Your instructions =>
Find the word "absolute" in the records below. List each line containing it.

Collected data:

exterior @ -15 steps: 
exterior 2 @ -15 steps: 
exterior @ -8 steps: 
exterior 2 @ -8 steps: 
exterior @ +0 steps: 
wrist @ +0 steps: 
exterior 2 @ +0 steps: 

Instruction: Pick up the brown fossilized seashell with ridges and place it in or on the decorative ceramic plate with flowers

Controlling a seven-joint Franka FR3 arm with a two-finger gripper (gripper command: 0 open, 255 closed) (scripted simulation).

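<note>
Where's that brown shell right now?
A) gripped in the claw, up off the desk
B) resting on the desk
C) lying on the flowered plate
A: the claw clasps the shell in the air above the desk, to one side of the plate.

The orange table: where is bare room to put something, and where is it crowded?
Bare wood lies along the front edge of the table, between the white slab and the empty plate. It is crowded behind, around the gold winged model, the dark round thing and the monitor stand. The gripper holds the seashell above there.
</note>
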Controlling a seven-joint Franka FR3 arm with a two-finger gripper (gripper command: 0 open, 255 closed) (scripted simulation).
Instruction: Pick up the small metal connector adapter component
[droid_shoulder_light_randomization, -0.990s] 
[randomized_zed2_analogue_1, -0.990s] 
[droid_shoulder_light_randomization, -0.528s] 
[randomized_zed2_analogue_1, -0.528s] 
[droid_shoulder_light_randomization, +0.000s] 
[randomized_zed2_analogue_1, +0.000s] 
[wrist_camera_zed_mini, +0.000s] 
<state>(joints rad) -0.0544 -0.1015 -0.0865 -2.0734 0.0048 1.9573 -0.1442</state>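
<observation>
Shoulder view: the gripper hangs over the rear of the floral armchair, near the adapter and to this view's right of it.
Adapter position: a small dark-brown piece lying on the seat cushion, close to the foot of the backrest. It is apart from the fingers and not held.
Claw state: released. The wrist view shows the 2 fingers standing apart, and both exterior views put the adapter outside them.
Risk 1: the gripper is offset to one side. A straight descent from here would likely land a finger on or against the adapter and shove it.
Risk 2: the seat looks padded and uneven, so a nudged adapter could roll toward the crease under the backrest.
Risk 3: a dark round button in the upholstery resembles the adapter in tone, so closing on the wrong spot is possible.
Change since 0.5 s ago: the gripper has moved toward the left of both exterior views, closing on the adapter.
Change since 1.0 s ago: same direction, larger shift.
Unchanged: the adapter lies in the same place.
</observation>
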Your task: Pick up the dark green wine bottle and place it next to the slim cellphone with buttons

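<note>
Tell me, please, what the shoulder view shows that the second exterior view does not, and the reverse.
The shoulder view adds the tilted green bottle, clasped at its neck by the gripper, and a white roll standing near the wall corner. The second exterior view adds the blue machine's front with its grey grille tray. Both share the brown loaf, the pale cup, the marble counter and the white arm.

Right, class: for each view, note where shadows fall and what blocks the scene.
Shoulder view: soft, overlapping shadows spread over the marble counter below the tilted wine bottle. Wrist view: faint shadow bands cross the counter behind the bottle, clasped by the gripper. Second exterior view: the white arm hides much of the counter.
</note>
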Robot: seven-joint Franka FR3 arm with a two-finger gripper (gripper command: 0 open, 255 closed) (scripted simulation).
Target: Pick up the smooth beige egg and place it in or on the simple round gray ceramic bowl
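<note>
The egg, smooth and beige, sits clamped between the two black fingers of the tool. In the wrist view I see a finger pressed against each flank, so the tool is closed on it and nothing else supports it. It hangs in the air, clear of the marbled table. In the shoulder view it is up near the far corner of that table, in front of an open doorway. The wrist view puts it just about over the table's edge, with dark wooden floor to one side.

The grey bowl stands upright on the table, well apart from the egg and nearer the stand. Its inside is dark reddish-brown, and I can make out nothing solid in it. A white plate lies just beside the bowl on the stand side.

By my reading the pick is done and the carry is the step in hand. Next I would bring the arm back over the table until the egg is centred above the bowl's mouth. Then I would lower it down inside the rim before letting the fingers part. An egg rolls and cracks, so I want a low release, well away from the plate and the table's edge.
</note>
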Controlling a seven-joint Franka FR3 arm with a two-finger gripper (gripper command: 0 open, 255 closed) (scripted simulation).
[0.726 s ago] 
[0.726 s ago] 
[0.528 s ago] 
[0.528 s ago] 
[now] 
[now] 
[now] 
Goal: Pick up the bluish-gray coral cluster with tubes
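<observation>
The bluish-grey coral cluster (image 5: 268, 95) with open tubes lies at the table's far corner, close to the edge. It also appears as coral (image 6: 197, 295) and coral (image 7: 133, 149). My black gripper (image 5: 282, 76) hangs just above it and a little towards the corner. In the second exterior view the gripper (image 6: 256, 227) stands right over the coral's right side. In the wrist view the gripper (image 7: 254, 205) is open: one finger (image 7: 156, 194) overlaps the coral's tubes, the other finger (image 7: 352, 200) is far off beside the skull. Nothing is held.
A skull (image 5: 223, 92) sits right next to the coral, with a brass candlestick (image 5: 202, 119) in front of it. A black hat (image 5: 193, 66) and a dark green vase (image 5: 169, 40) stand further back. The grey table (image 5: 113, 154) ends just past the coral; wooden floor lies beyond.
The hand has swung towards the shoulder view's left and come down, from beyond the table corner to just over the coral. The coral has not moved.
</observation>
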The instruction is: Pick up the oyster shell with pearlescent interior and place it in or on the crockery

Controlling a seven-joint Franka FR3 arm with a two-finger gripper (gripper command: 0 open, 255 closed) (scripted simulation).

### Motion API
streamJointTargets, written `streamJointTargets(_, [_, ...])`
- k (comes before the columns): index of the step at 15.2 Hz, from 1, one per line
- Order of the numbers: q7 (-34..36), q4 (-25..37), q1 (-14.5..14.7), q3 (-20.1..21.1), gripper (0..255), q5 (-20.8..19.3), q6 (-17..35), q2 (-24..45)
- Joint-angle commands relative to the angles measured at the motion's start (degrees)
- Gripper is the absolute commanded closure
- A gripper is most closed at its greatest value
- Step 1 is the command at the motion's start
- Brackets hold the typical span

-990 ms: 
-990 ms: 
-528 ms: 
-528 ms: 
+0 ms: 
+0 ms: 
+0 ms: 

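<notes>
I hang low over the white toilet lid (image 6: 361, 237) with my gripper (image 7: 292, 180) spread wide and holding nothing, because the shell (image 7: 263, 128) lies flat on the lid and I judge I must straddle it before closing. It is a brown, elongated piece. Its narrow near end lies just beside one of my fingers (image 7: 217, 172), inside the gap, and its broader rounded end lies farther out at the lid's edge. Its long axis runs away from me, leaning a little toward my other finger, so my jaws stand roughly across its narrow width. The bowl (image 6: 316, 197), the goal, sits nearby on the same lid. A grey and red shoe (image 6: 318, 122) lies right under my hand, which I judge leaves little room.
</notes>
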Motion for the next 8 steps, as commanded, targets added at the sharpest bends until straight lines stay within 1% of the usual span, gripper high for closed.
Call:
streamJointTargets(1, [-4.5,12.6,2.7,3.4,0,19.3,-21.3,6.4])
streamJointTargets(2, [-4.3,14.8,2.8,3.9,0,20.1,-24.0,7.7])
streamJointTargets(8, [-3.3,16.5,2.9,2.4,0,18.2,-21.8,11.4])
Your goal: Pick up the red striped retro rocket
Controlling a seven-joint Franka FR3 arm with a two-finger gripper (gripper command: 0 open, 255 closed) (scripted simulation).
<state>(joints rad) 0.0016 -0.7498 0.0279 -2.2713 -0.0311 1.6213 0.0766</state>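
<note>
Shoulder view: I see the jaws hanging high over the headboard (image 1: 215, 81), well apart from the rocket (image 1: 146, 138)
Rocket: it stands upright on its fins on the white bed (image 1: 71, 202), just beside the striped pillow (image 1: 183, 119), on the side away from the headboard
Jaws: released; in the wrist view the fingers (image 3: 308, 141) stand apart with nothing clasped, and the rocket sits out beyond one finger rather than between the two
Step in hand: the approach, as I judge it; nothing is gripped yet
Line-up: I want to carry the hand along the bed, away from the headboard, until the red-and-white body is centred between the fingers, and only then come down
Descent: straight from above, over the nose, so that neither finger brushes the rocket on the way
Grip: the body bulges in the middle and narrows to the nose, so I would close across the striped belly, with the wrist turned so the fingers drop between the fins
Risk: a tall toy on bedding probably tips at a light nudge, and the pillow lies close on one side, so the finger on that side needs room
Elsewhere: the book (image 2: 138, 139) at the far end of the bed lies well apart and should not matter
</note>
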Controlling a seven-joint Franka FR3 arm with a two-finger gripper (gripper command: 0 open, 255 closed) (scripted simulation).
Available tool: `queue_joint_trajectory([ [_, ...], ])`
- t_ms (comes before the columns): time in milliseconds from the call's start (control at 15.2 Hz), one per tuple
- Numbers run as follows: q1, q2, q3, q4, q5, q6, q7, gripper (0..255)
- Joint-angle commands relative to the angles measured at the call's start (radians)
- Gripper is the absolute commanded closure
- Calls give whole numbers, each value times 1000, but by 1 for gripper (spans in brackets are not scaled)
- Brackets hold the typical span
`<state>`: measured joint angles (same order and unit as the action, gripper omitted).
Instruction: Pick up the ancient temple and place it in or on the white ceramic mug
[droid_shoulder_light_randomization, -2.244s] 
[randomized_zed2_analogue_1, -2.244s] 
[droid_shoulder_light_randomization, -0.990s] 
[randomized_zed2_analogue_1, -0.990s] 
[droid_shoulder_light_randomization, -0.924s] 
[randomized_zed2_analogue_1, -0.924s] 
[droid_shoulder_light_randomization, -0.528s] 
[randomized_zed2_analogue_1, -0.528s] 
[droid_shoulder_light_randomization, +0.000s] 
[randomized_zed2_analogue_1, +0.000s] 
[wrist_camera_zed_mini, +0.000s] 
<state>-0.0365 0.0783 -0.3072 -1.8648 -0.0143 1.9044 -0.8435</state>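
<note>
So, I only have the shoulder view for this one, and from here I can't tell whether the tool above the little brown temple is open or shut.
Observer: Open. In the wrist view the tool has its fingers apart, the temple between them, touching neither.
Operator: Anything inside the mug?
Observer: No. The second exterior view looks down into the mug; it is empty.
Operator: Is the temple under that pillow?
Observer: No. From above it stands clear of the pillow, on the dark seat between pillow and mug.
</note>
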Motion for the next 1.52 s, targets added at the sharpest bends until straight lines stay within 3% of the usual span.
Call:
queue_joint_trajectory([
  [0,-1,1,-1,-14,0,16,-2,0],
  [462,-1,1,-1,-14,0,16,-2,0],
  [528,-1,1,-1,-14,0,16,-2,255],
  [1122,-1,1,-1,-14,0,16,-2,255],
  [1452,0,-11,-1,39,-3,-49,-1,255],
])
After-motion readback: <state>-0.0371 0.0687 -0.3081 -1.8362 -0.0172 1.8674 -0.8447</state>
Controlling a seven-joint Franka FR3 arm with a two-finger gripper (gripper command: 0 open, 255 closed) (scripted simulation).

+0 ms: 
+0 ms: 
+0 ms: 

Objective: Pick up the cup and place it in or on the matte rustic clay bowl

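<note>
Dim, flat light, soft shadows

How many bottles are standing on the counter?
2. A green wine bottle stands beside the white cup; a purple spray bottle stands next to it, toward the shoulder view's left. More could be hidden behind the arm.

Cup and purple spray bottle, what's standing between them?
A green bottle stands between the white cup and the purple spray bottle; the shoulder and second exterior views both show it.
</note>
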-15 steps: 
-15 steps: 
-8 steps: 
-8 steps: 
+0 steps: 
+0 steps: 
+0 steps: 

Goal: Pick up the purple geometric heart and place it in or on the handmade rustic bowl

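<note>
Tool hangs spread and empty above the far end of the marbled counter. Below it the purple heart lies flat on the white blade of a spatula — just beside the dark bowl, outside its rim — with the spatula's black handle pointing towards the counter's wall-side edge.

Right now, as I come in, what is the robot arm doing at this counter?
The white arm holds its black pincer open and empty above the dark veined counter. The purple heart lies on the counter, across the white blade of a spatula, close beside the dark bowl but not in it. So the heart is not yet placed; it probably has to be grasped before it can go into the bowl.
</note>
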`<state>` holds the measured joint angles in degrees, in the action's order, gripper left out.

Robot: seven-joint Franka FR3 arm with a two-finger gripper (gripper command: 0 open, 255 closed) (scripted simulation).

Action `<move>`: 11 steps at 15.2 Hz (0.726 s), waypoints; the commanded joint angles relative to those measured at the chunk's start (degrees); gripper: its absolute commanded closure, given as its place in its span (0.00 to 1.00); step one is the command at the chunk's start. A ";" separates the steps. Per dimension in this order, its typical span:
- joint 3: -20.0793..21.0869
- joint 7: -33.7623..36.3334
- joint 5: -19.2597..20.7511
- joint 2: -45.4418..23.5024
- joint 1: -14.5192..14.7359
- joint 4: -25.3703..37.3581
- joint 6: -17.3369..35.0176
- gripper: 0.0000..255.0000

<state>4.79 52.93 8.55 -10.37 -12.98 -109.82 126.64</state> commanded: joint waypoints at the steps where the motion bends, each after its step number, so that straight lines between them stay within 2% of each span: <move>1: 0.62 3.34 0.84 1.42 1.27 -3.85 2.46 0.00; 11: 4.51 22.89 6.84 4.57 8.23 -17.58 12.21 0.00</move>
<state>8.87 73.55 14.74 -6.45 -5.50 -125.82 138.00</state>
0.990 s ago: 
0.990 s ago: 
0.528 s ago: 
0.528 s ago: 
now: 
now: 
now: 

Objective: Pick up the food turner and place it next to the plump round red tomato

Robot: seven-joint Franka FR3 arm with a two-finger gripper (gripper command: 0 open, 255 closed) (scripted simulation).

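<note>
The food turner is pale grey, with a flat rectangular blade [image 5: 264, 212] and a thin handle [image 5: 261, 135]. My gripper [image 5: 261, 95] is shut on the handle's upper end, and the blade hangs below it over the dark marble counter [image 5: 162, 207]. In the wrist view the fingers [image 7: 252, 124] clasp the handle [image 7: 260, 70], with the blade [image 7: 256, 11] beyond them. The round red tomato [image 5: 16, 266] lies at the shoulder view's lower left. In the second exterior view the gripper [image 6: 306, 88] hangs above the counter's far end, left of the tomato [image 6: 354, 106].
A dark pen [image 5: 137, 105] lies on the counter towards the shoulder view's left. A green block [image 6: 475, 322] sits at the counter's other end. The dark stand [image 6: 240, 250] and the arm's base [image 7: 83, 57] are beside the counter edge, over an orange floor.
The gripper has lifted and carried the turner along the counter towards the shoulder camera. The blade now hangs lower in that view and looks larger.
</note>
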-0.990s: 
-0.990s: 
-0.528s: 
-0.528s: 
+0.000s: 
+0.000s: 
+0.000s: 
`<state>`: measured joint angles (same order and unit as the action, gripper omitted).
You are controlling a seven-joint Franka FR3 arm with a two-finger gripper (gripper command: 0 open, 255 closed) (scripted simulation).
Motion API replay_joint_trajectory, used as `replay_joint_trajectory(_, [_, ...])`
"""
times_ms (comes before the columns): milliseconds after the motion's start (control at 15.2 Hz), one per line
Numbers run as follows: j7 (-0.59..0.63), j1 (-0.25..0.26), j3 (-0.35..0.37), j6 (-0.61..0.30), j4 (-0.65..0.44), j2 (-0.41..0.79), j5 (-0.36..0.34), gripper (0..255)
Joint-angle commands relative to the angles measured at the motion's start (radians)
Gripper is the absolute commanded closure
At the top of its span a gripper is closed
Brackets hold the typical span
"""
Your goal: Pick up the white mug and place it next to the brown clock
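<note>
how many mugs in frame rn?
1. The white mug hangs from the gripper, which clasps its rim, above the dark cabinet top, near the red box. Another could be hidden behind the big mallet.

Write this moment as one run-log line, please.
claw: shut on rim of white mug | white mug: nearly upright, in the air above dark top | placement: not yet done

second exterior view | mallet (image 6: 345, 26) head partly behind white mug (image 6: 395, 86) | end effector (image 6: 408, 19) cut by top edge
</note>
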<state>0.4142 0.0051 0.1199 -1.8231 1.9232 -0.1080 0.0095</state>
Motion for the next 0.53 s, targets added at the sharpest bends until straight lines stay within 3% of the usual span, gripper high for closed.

Reply to the task =>
- Gripper is the absolute commanded closure
- Gripper is the absolute commanded closure
Action `<move>`: 11 steps at 15.2 Hz (0.726 s), waypoints; the commanded joint angles relative to those measured at the chunk's start (degrees); gripper: its absolute commanded closure, given as its place in its span (0.00 to 1.00); step one is the command at the chunk's start. A ";" separates the steps. Per dimension in this order, its typical span:
Gripper is the absolute commanded closure

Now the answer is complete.